* [EXERCISE BRIEF]
Among the entries that follow, the required portion opens with the line containing "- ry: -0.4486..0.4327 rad" and closes with the line containing "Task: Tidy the". Give that portion again exactly, and nothing else.
^^^^
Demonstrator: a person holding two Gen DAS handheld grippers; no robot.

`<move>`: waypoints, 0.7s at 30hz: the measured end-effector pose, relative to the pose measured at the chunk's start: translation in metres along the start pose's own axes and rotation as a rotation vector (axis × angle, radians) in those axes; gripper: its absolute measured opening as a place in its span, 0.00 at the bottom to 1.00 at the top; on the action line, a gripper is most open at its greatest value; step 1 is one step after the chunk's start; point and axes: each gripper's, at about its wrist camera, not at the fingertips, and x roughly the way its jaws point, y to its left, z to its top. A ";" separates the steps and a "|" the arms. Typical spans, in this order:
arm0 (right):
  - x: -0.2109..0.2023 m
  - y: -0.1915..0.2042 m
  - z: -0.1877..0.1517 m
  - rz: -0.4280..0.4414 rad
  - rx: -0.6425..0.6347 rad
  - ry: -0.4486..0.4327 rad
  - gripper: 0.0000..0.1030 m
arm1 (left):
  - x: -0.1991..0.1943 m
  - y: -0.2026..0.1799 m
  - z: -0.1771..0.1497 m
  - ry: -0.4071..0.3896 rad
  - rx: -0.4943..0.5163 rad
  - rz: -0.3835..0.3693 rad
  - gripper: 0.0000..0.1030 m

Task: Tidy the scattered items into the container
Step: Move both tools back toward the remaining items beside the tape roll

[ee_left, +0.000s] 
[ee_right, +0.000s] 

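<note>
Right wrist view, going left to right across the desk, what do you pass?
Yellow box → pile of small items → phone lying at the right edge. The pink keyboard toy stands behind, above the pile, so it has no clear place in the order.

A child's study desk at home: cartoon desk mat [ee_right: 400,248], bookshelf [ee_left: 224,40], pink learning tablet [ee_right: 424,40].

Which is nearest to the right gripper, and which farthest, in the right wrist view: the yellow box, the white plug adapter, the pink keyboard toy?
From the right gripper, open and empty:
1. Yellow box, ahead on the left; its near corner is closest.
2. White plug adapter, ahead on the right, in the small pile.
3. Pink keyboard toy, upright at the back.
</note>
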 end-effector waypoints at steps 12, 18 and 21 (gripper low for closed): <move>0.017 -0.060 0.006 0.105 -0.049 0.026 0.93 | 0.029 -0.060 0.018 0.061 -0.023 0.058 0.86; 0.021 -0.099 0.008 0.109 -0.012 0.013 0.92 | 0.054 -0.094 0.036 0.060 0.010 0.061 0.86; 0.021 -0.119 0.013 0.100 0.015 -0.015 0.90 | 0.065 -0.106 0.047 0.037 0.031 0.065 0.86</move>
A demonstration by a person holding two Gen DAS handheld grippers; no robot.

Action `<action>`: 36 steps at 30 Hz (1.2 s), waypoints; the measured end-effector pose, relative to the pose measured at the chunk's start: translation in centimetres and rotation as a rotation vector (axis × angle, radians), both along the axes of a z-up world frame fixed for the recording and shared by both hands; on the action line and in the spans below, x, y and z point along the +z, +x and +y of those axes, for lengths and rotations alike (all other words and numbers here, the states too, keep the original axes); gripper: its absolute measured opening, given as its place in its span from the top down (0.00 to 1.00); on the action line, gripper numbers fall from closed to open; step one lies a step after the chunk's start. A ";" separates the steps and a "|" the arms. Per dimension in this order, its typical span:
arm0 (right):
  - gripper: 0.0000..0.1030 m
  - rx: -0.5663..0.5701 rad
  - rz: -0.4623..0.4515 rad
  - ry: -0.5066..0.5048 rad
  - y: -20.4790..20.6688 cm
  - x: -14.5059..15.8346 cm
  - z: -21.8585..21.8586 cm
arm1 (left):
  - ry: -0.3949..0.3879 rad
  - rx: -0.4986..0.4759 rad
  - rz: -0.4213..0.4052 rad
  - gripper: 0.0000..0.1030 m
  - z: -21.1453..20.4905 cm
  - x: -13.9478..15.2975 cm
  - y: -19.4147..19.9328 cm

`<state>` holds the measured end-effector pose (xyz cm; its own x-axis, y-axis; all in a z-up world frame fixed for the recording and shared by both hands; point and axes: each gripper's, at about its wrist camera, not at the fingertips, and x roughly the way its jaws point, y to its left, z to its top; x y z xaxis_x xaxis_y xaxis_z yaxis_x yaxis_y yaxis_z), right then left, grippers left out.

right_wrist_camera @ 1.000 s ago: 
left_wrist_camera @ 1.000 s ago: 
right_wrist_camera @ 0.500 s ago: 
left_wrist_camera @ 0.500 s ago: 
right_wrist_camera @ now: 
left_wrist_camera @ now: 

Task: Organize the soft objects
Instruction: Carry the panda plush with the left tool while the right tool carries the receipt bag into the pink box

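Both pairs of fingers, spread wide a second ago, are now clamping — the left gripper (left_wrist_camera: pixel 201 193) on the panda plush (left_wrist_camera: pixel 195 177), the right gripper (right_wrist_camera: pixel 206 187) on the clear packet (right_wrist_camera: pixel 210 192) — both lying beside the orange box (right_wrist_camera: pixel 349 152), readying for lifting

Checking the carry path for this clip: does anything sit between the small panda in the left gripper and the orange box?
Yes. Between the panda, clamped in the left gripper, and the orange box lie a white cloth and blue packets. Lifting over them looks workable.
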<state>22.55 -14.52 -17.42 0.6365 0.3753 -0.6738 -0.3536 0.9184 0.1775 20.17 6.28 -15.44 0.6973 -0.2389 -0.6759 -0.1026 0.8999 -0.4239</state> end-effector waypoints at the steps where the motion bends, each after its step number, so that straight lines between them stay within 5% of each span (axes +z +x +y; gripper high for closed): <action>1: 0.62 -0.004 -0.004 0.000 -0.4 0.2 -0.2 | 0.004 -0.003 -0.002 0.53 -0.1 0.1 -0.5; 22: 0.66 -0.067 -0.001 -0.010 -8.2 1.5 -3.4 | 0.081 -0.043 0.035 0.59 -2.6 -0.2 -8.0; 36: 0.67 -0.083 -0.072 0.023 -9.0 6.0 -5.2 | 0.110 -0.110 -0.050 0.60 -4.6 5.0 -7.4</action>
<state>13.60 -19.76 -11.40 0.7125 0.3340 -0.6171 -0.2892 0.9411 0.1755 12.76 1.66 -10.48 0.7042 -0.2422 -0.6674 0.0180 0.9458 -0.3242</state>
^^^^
* [SOLUTION TO THIS PROBLEM]
  - ry: -0.4486..0.4327 rad
  - gripper: 0.0000..0.1030 m
arm1 (left):
  - x: -0.1991..0.1943 m
  - y: -0.2026..0.1799 m
  - z: -0.1771..0.1497 m
  - ry: -0.4071..0.3896 rad
  - rx: -0.4943..0.5163 rad
  - rz: -0.3835..0.3693 rad
  - gripper: 0.0000..0.1030 m

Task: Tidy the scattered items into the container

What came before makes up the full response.